Do I want to read this? This post is about extracting the moving portion of the current video frame, by combining the difference images of itself with the frames either side of it. It’s super simple, and can be surprisingly powerful.

Background & Foreground

Far more often than not, the foreground of an image contains all the interesting information, while the background is, well… background. Think of cars moving on a road, tennis balls flying over a court, or animals passing a camera trap. Cars, balls and tigers are more interesting than tarmac, grass and trees.

To detect objects or regions in the foreground of an image, we can just compare the image in question to one of the empty scene (the background image) and work out what’s changed. This is called background subtraction.

So, explicitly: Two images, one of the empty background and one containing something of interest on that background are subtracted from one another, on a pixel-by-pixel basis. That is, the absolute difference between each of their pixel values is calculated. Any pixel that has changed value by more than a threshold amount is marked as foreground. The images used are grayscale, so pixels are represented by a single intensity value.

Here’s a simple example written in Python using OpenCV:

import cv2
import as cv

# Read two images and convert to grayscale
img1 = cv2.imread('path/to/image1.jpg', cv.CV_LOAD_IMAGE_GRAYSCALE)
img2 = cv2.imread('path/to/image2.jpg', cv.CV_LOAD_IMAGE_GRAYSCALE)

# Take the pixel-by-pixel absolute difference of the two images
diff = cv2.absdiff(img1, img2)

# Set every pixel that changed by 40 to 255, and all others to zero.
threshold_value = 40
set_to_value = 255
result = cv2.threshold(diff, threshold_value, set_to_value, cv2.THRESH_BINARY)

And here’s the effect of the above process on two images:

The original image pair.
The raw difference image, and then the threshold.

Adjacent frames

In the above example, we compared our target image with one we had purposefully taken of the empty scene. This works really nicely, but it’s a little unrealistic if we want to detect moving objects in real video sequences.

In many cases, we don’t have access to a really great image of the completely empty scene to use as our background image, or even more commonly the ‘background’ may not actually be empty and still at all. This is often the case with real video sequences, especially those recorded outdoors or by hand.

A common technique is to compare the current frame with the immediately previous one. By using the previous frame as reference, our background ‘model’ is constantly updating to represent the scene as it was last observed. Any difference in pixel intensity then has to be caused by inter-frame movement of objects in the scene.

Naive Motion Detection

So we’ve got two consecutive video frames, and using background subtraction we can easily highlight the pixels that have changed intensity between them. Movement of foreground objects will cause pixels to change colour, so our background subtraction will highlight movement. Makes sense, let’s use a tennis ball:

The original image pair.
The raw difference image, and then the threshold.

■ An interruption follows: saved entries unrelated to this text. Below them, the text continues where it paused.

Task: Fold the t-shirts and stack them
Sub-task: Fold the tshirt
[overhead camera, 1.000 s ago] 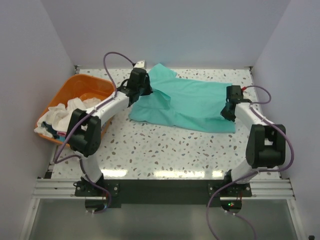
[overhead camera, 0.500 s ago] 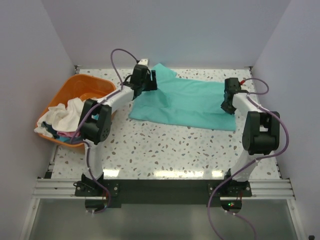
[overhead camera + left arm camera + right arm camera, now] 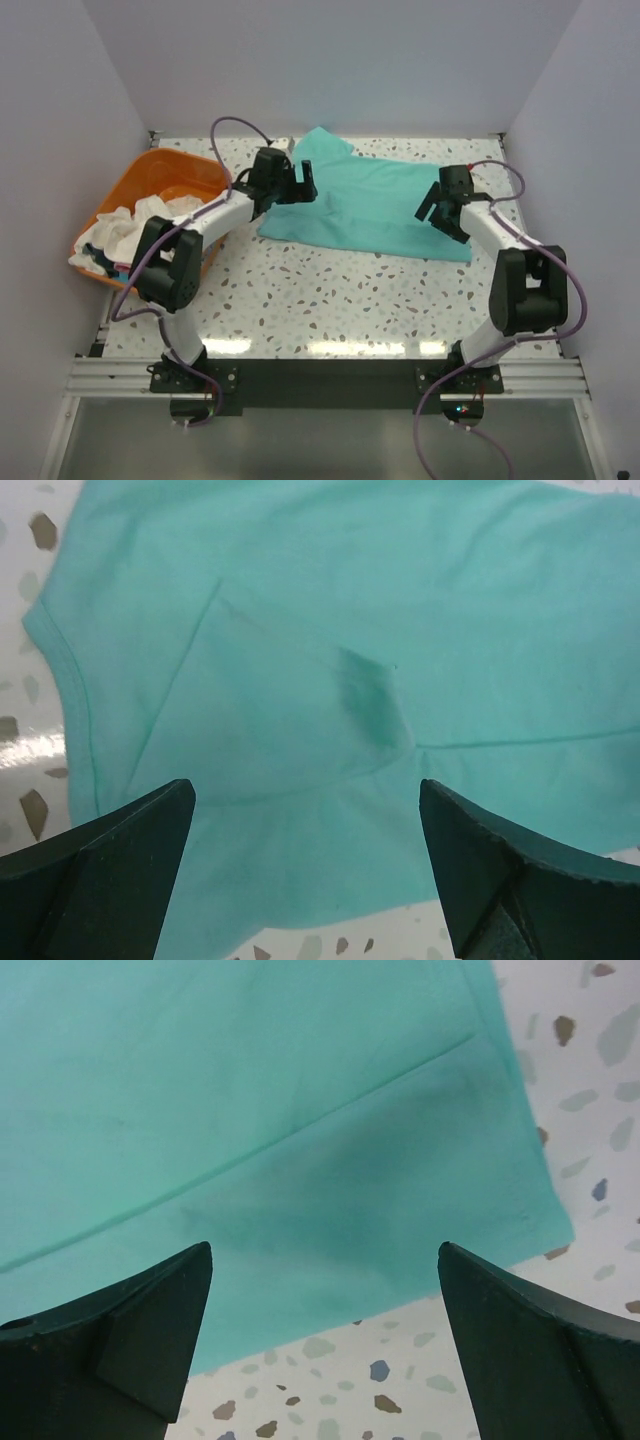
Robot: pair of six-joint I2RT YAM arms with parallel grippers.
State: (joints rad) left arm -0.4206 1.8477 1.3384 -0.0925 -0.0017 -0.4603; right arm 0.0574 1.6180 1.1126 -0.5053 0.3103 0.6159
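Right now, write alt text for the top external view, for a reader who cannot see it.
A teal t-shirt lies spread on a speckled table, with the left gripper open over its left end and the right gripper open over its right end. An orange basket of crumpled clothes sits at the table's left side.
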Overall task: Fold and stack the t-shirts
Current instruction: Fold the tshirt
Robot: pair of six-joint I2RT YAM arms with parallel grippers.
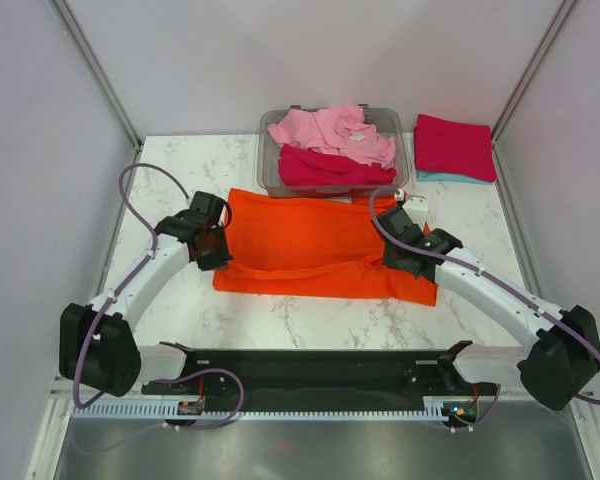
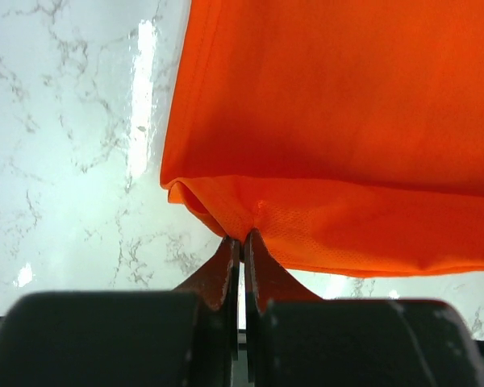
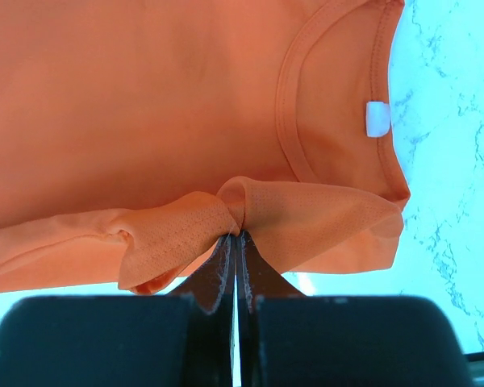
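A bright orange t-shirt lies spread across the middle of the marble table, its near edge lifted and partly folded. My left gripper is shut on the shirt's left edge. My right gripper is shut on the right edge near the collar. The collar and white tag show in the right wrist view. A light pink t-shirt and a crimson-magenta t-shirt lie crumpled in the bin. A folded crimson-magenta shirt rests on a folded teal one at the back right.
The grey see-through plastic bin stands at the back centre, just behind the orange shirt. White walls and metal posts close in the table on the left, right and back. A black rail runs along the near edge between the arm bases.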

Now that our foreground is moving, notice how adjacent-frame background subtraction actually highlights two regions of ‘movement’ - one region where the object has moved to, and one where it has moved from. The pixels change colour/intensity in both areas, from background to foreground in the first and from foreground to background in the second - but background subtraction doesn’t care. If the pixel changes value, we have to assume it’s foreground.

In some cases, this kind of movement detection might be useful. But let’s say we want to know quite accurately where the tennis ball is in any given frame - we really need to get rid of that ghost image from the previous frame.

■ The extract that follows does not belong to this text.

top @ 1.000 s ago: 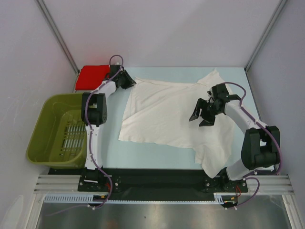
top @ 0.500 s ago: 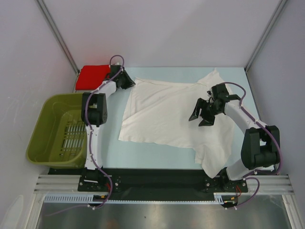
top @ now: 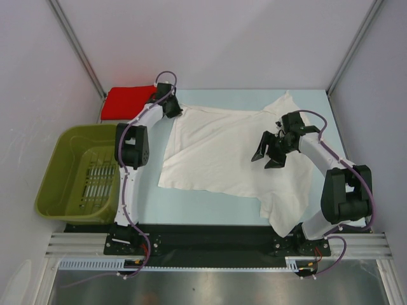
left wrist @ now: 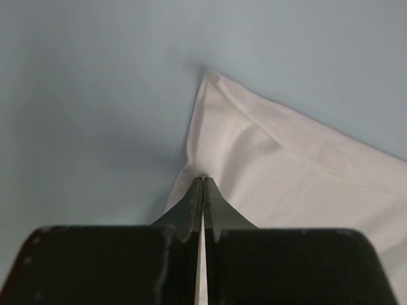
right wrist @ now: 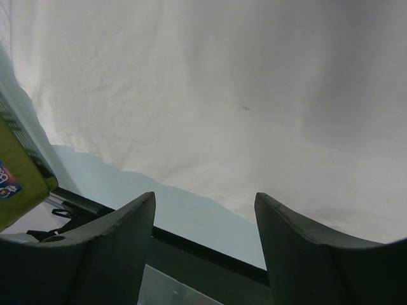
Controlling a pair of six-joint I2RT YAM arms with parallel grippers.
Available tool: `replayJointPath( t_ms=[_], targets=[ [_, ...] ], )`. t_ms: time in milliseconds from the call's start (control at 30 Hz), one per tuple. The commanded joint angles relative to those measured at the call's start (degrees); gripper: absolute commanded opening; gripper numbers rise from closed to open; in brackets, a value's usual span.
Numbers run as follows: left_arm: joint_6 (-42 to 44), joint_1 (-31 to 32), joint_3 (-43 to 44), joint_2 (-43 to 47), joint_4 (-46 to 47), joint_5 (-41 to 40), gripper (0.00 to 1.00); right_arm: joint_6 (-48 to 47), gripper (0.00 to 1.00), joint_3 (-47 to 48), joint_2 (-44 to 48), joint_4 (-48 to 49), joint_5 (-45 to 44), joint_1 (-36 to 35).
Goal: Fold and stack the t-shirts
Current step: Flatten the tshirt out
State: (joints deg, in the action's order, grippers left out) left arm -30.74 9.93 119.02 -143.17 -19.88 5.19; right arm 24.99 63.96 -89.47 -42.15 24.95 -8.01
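Starting the first fold, our left pincer (left wrist: 202,183) is clamped on the far corner of the large white cloth t-shirt (top: 216,152) spread on the counter (top: 210,204). The right pincer (top: 266,159) hovers with its jaws apart. Next we should draw that corner over.

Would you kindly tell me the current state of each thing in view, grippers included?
white t-shirt: unfolded, spread out, bunched at its near right end.
red t-shirt: folded compactly, lying at the far left.
basket: upright, empty.
left gripper: shut, apparently pinching the white t-shirt's far left corner.
right gripper: open, above the white t-shirt, holding nothing.
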Motion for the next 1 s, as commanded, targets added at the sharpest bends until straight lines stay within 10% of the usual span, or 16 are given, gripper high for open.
replayJointPath(
  t_ms=[0, 967],
  targets=[
    [2.3, 0.1, 3.8, 0.2, -1.8, -3.1, 0.0, -0.1, 0.7, 0.5, 0.0, -0.5, 0.7, 0.3],
    [2.6, -1.0, 12.8, -3.3, 6.2, -5.7, 0.0, 0.4, 0.7, -2.2, 2.5, -4.1, -2.1, 0.2]
  ],
)
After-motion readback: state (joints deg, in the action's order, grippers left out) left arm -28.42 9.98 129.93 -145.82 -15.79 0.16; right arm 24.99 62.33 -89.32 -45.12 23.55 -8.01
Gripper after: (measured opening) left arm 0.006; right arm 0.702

Pairwise Frame Subtraction, or Three-Frame Differencing

We can solve this problem by using pairwise frame subtraction.

I’m not totally sure if I’m using the right terminology, as I’ve also heard this technique referred to as three-frame differencing and temporal frame subtraction. But whatever you want to call it, the idea is to use three consecutive frames to isolate movement in the middle frame.

Take three consecutive video frames, f0, f1 and f2.


First we find the difference image of f0 and f1, which represents any pixels that have changed intensity significantly in between the first two frames. Independently, we find the difference image of f1 and f2, representing any pixels that have changed significantly between the second pair of frames.

Difference(f0, f1)
Difference(f1, f2)
Threshold(f0, f1)
Threshold(f1, f2)

Finally, we look at the overlap between the two difference images:

overlap = cv2.bitwise_and(difference_image_1, difference_image_2)
Overlap between Difference images 1 and 2

So there you have it, by only selecting pixels that changed both on the transition from frame 0 to frame 1, and also on the transition from frame 1 to frame 2, we can isolate whatever was moving in the central frame.


  • The images above are a decent illustration of why lighting can be so problematic. We’re detecting as much shadow movement as we are object movement. I probably should have used images of a coin on some paper or something.

  • Look carefully at the difference image between frames 0 and 1. See how the ball hasn’t moved all that far, and actually partly overlaps it’s previous position. This causes a hole in our foreground detection, where the pixels haven’t changed value significantly between frames (they’re tennis ball coloured in both frames).